Task objective. State how many lines of the data below hold the string "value", giving nothing but the number.

Collected material.
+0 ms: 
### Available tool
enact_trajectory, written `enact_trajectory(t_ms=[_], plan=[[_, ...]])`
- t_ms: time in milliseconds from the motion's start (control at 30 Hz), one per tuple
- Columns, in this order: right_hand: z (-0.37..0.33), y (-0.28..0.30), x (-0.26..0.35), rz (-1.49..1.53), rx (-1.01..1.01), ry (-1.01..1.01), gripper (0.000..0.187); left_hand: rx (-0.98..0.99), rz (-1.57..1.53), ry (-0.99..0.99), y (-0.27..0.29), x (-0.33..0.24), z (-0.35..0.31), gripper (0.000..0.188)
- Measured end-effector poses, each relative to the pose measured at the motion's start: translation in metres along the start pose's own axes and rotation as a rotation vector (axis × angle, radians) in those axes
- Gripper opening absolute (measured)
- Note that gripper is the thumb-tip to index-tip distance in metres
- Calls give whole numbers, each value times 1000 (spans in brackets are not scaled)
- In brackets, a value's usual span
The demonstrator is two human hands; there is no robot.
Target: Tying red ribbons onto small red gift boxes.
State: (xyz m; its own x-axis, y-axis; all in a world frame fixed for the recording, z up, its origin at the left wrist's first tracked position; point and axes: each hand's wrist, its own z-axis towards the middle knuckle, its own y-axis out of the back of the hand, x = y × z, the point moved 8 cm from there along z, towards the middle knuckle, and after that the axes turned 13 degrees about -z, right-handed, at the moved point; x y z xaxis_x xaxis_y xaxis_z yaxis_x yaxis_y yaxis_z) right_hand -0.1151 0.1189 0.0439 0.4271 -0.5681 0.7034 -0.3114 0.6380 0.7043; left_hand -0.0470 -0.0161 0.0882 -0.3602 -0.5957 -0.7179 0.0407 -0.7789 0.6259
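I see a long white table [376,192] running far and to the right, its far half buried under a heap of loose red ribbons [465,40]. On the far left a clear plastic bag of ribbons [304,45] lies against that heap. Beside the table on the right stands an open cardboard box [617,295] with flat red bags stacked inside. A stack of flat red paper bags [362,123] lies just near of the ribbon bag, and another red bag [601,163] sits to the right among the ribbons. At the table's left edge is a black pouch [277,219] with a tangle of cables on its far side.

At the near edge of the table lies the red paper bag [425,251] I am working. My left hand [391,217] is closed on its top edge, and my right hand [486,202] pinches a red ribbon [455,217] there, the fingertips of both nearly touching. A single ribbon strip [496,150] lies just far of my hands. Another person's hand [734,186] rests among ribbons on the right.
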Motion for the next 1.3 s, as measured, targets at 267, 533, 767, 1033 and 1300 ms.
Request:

Your solution. 2